▸ **WHAT TO PRODUCE**:
Whenever a line in this data holds the word "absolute", report that line in full.

▸ **SUPPLIED DATA**:
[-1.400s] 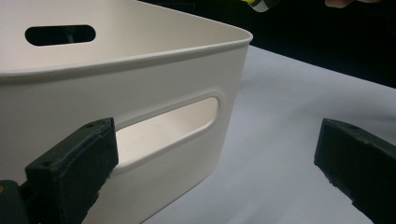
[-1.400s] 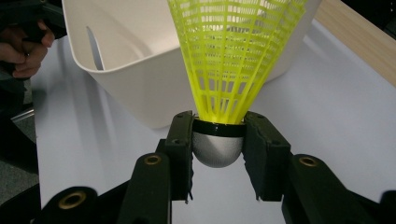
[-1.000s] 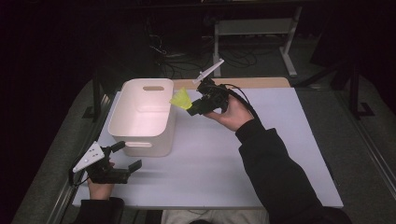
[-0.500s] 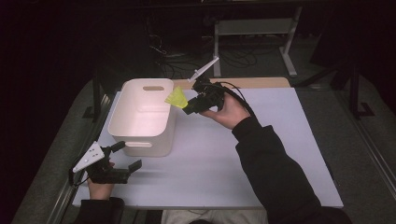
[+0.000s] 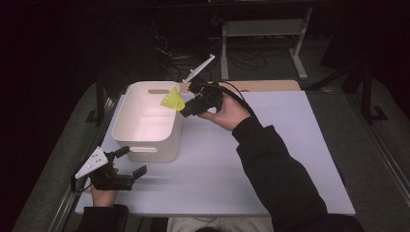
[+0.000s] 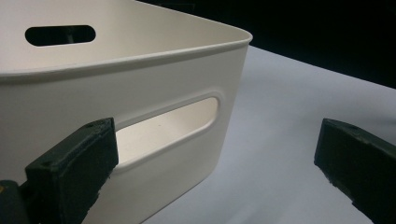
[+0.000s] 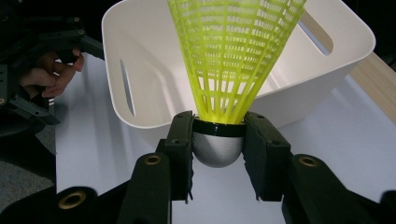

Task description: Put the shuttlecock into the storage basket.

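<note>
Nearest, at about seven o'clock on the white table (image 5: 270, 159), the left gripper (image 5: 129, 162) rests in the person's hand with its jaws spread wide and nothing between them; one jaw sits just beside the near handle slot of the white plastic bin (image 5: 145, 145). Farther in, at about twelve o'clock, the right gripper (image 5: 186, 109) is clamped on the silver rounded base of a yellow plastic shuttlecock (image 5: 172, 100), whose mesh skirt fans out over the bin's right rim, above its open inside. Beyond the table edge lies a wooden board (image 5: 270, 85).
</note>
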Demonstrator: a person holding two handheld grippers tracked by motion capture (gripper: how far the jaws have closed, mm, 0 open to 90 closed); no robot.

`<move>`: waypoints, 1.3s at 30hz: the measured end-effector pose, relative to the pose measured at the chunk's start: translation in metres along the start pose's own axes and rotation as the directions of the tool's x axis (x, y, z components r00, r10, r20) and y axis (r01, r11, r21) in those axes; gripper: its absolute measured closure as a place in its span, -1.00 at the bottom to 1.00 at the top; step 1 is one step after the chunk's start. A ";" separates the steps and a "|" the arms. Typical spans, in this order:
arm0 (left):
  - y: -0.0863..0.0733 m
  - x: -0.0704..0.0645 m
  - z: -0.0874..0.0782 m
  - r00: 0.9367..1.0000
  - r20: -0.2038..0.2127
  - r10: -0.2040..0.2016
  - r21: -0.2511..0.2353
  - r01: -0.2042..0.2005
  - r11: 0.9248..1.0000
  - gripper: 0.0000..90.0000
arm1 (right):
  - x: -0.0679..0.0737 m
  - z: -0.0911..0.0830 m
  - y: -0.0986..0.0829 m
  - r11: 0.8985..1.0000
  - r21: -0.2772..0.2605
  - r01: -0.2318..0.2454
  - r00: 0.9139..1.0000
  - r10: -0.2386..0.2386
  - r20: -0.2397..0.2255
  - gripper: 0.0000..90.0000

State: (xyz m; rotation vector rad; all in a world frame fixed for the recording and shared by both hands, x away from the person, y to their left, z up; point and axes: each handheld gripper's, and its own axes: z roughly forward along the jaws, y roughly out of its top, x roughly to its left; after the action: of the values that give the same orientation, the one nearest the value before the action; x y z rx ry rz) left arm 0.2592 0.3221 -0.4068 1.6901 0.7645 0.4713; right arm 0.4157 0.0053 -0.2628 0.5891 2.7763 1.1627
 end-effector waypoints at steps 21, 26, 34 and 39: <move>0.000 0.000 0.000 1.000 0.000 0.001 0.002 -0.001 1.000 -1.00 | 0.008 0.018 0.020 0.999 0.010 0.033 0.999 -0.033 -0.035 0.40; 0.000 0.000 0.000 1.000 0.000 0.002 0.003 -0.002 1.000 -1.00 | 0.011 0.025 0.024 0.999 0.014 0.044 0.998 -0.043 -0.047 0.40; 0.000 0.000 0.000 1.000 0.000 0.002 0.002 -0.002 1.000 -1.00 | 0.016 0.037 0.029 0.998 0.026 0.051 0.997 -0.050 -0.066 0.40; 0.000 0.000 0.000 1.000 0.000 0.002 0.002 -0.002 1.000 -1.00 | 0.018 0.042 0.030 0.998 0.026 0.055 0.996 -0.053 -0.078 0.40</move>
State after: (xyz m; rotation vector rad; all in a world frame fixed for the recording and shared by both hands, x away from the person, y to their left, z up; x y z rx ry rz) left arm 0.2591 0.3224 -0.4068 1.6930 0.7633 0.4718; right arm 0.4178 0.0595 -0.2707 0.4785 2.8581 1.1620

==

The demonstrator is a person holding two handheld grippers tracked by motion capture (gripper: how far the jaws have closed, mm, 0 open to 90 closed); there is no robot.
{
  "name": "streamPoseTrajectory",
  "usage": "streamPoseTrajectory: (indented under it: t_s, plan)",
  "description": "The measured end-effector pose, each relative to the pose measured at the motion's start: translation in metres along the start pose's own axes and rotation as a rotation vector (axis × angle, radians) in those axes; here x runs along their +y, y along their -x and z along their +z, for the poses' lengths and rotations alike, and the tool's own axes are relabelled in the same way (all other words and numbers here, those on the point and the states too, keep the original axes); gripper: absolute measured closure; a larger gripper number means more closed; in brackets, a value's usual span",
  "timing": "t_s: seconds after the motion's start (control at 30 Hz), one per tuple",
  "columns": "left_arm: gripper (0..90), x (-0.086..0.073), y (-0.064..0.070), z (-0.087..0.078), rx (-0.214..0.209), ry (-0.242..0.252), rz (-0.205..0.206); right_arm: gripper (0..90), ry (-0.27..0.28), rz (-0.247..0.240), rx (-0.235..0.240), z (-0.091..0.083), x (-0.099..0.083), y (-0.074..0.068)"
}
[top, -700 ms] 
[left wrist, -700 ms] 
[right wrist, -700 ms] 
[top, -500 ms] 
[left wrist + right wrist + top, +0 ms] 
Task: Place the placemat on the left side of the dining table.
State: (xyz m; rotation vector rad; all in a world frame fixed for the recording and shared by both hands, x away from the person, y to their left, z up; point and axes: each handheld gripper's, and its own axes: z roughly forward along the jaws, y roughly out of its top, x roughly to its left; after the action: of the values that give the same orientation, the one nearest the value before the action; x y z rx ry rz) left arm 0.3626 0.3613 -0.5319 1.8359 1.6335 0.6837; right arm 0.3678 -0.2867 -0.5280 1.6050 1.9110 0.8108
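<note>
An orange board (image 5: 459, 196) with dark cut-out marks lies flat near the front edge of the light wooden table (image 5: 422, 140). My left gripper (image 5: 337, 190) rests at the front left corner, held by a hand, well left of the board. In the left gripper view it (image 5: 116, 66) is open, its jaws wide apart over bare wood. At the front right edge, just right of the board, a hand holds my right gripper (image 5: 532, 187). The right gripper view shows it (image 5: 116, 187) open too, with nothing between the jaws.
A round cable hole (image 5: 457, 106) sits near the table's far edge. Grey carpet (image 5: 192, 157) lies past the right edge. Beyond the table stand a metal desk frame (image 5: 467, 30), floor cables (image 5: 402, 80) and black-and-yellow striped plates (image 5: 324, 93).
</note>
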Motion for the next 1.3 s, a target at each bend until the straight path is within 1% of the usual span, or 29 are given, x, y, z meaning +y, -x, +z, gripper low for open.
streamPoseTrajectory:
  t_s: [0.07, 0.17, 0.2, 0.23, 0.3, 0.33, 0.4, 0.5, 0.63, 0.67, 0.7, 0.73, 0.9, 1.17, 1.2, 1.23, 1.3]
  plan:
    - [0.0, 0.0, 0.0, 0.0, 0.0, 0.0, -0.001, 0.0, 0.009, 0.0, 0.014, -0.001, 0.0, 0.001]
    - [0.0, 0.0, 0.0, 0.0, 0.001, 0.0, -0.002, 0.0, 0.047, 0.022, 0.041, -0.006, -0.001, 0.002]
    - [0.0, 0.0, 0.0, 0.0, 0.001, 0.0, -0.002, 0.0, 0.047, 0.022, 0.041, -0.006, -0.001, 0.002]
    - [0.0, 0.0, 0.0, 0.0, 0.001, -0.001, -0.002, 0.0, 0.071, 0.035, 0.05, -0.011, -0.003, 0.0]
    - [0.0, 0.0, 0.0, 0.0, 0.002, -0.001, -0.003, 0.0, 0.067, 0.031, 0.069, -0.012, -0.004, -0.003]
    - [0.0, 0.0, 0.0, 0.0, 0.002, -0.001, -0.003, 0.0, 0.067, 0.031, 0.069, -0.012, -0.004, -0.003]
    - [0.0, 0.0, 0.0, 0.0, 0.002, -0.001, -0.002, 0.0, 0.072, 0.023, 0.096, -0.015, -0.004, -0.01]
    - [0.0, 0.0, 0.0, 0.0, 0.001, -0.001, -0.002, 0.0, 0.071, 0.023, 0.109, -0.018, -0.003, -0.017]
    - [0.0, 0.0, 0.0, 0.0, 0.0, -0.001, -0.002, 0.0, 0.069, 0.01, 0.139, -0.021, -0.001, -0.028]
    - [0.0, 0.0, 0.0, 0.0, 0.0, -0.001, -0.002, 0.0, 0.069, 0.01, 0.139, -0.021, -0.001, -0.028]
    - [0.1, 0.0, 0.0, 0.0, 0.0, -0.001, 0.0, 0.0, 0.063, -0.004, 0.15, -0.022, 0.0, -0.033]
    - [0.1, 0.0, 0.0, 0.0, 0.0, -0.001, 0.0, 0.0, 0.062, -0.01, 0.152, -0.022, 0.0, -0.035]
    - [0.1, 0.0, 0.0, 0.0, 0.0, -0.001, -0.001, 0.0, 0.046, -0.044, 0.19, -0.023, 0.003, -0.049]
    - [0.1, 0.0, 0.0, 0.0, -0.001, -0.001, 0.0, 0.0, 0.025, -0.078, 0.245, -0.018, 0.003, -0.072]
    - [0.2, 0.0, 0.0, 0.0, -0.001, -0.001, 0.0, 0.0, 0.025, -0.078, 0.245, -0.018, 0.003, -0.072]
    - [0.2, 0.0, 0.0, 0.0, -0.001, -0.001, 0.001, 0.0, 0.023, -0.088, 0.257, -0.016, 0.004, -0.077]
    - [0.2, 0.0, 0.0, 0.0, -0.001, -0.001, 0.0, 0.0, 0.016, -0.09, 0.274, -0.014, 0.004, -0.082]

▸ **EXERCISE SOLUTION**:
`<move>`: waypoints, 1.3s at 30hz: the measured end-effector pose, relative to the pose measured at the chunk's start: translation in metres along the start pose's own axes and rotation as the directions of the tool's x axis (x, y, z components r00, r10, r20) and y axis (r01, r11, r21) in those axes; gripper: its absolute measured closure as a place in its span, -1.00 at the bottom to 1.00 at the top; step 1 is one step after the chunk's start. A ";" separates the steps and a "|" the arms. Typical spans, in this order:
  "description": "The measured end-effector pose, each relative to the pose measured at the motion's start: translation in metres along the start pose's own axes and rotation as a rotation vector (axis × angle, radians) in those axes; here x runs along their +y, y along their -x and z along their +z, for the poses' lengths and rotations alike, and the tool's own axes are relabelled in the same way (all other words and numbers here, those on the point and the states too, keep the original axes); gripper: absolute measured closure; a larger gripper number means more closed; in brackets, a value's usual span",

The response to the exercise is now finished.